**What to produce**
Take the data below and extract the lines from the one with "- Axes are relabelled" to the one with "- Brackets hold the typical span", inclusive, exactly as written.

**Provided material**
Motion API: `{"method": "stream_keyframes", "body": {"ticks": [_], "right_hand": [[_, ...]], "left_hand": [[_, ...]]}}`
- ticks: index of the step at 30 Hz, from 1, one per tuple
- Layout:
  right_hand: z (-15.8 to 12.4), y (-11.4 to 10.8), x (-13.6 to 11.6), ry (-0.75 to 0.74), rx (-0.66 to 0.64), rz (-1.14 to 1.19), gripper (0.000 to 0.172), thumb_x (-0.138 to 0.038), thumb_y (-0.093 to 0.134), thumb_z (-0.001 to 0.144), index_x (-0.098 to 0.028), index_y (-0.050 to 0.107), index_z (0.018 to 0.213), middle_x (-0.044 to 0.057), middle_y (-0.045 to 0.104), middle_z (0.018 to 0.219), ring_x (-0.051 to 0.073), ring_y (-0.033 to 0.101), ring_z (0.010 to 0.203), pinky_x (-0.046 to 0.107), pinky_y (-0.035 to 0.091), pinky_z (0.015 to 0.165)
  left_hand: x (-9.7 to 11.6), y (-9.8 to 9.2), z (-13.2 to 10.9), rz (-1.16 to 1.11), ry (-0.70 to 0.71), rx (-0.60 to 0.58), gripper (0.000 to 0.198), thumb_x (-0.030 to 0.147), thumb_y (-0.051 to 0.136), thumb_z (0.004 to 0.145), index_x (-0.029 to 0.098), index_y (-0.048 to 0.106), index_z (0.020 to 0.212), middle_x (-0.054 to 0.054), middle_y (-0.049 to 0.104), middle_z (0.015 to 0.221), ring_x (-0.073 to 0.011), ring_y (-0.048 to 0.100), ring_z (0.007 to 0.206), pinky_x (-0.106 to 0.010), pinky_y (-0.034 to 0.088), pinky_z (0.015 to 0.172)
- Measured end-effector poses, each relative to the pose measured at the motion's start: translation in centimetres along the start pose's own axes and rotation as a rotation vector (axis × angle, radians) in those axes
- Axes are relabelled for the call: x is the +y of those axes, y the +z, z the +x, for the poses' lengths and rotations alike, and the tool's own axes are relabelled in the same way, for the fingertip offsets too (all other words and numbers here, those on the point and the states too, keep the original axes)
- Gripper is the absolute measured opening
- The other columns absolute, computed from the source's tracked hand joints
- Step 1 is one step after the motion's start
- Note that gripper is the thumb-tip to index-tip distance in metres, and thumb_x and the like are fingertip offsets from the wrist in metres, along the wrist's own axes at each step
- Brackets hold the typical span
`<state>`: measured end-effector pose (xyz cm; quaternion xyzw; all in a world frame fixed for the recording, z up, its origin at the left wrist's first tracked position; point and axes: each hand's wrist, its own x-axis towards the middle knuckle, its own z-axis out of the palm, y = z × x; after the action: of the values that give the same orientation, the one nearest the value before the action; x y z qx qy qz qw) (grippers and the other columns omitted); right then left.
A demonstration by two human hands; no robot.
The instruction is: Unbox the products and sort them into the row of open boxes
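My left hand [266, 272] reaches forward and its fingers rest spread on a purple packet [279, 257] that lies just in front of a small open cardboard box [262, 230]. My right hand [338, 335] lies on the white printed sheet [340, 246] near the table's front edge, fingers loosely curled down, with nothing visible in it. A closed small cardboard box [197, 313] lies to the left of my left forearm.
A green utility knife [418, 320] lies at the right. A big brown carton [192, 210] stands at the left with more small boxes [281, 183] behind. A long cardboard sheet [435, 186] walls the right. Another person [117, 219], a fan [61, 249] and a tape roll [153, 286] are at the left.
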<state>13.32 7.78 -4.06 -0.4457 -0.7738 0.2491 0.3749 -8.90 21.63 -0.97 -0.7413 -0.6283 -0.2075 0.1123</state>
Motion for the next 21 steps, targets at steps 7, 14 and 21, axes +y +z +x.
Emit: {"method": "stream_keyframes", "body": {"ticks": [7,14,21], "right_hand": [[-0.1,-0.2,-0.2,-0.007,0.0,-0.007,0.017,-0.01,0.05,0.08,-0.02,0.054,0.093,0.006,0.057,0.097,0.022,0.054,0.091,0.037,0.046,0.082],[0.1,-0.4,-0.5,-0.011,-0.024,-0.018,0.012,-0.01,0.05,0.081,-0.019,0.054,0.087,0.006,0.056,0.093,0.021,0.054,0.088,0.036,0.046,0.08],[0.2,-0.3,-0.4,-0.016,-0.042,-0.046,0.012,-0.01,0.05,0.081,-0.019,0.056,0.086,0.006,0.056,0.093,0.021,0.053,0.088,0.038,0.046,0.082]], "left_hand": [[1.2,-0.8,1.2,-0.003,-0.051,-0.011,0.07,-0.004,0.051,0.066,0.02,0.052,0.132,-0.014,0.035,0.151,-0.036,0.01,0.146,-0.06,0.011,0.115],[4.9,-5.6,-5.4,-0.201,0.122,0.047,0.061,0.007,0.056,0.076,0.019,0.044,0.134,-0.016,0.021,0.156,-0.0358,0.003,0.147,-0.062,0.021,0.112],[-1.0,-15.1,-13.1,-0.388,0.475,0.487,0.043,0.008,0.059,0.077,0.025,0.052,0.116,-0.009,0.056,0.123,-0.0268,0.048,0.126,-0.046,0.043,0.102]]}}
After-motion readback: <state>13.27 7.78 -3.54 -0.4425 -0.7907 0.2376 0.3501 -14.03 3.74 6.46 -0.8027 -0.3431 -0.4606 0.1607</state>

**Response to the task**
- Axes are relabelled for the call: x is the +y of those axes, y the +z, z the +x, for the poses' lengths and rotations alike, and the tool's own axes are relabelled in the same way, for the fingertip offsets too (all other words and numbers here, those on the point and the states too, keep the original axes)
- Gripper is the absolute measured opening
- The other columns absolute, computed from the source's tracked hand joints
- Step 1 is one step after the motion's start
- Note that gripper is the thumb-tip to index-tip distance in metres, and thumb_x and the like are fingertip offsets from the wrist in metres, along the wrist's own axes at each step
- Brackets hold the typical span

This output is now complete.